Further, Bayesian inference supports generalizability and replicability by freely allowing uncertainty from multiple sources to be integrated into models. Without allowing for uncertainty, it’s difficult to understand what works for whom and why. A familiar example is predicting student grades in college courses. A regression model can be fit to obtain a forecast with uncertainty based on past data on the students, and then this can be combined with student-specific information. Uncertainties in the forecasts for individual students or groups of students will be dependent and can be captured by a joint probability model, as implemented by posterior simulations. This contrasts with likelihood-based (non-Bayesian) inference where predictions and their uncertainty are typically considered only conditionally on the model parameters, with maximum likelihood estimates plugged in. Ignoring uncertainty leads to standard error estimates that are too small on average (see this introduction to Bayesian multilevel regression for a detailed demonstration and discussion of this phenomenon).

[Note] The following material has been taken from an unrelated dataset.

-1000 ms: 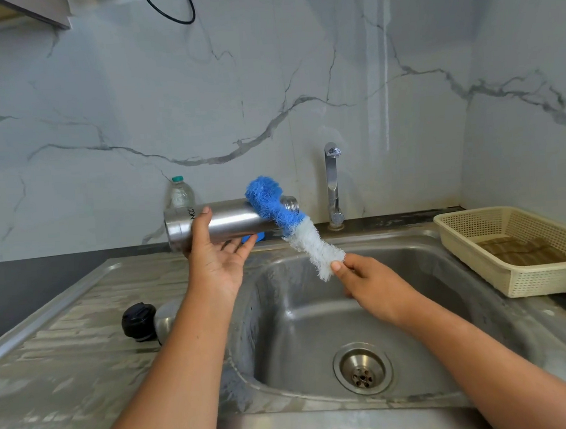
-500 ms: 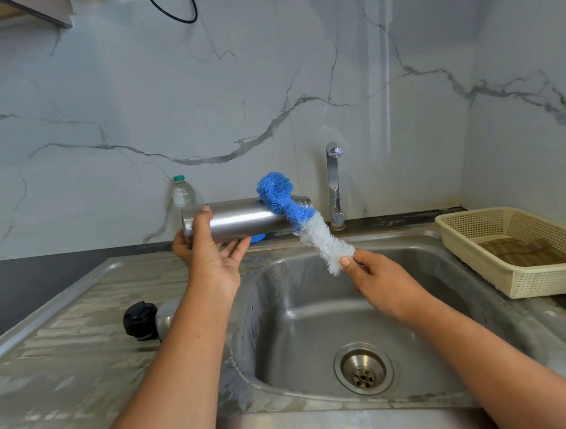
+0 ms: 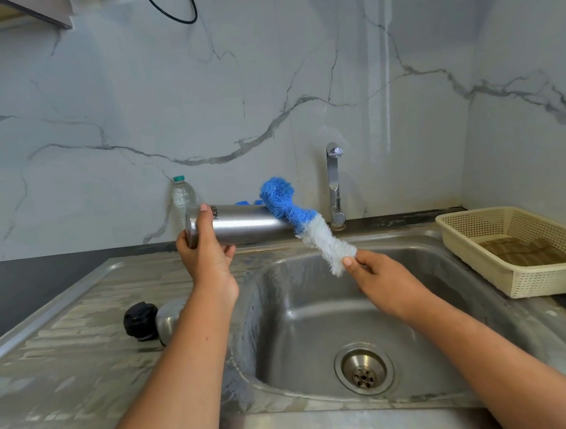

What’s an important disadvantage to the Bayesian approach?

Specifying a Bayesian model requires the user to make more decisions than specifying a non-Bayesian model. Until recently, many of these decisions had to be implemented using custom programming, so the Bayesian approach had a steep learning curve. Users who were not up to the programming and debugging task had to work within some restricted class of models that had already been set up with existing software.

This disadvantage is especially challenging in education research, where we often need to adapt and expand our models beyond a restricted class to deal with statistical challenges such as imperfect treatment assignments, nonlinear relations, spatial correlations, and mixtures, along with data issues such as missingness, students changing schools, guessing on tests, and predictors measured with error.